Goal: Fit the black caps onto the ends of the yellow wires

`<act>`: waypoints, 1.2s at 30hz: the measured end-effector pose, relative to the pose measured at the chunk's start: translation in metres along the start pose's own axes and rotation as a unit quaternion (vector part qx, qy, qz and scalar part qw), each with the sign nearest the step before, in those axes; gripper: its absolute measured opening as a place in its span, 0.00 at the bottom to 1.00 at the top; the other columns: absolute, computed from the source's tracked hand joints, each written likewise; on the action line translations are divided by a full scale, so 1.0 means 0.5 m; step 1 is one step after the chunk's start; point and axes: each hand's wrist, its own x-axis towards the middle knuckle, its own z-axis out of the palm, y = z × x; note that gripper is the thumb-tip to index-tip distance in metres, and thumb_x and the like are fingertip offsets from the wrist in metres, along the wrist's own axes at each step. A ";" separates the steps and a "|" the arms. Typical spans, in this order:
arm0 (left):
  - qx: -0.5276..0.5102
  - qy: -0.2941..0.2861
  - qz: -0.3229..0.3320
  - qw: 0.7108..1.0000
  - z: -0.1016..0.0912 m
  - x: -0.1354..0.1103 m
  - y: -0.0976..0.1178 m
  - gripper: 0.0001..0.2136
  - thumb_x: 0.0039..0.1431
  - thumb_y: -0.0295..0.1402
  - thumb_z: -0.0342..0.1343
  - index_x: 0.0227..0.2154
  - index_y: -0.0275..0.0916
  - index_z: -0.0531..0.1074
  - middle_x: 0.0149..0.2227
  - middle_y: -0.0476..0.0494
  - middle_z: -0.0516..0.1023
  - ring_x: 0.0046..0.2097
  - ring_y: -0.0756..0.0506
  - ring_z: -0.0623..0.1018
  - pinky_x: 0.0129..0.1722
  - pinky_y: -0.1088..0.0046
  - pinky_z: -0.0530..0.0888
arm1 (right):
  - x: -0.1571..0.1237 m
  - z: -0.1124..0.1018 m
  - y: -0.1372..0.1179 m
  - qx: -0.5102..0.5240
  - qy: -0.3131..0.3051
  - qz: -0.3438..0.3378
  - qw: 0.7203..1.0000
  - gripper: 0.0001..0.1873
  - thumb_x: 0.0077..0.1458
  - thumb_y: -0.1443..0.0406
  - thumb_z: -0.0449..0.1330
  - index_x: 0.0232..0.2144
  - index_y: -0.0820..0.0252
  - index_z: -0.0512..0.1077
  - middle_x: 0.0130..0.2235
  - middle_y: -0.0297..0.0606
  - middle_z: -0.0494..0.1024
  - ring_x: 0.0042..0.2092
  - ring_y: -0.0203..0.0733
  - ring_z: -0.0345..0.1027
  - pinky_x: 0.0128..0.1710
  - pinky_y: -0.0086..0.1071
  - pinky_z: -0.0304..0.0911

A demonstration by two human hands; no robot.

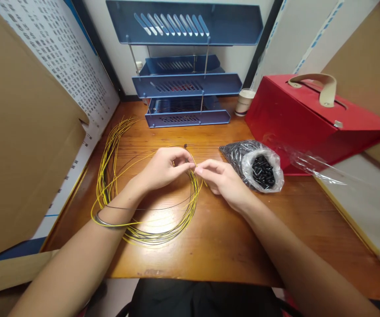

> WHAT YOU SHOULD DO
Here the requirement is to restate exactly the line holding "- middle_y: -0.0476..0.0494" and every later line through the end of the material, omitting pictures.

> EXERCISE RESPONSE
  - middle_y: -0.0476..0.0494
  - middle_z: -0.0516..0.1023
  - ring_x: 0.0046..0.2097
  - ring_y: -0.0756..0.0506
  - ring_z: -0.0623..0.1018
  - pinky_x: 0.0129..0.1722
  - pinky_y: -0.1088..0.0046
  - pinky_z: -0.0530..0.0888
arm1 (right):
  - x: -0.1571..0.1237 m
  - z: -0.1124..0.1018 m
  - y: -0.1372..0.1179 m
  - qx: -0.5102..0.5240
  - qy: -0.3131..0.3051
  - qz: -0.3438..0.3378
  - qw: 0.7203..1.0000
  - gripper: 0.0001..0.1873
  - thumb_x: 0.0077..0.1458
  - thumb_y: -0.1443..0.0406
  - thumb_z: -0.0449..0.1330
  - index_x: 0.0232..0.2144
  - index_y: -0.0820..0.0252
  - index_z: -0.0512..0.1077
  - middle_x: 0.0130..0.2235
  - middle_y: -0.0297..0.0606
  - middle_z: -0.0494..0.1024
  - ring_x: 0.0042..0.2092
  - ring_y: -0.0203..0.0733
  - ring_z: -0.0345..0.1027
  - pinky_x: 0.0128..0.1710
  - pinky_y: -0.0086..0.1071
  - pinky_z: -0.0304..0.0911

A demonstration by two human hands; no robot.

The exercise is now done.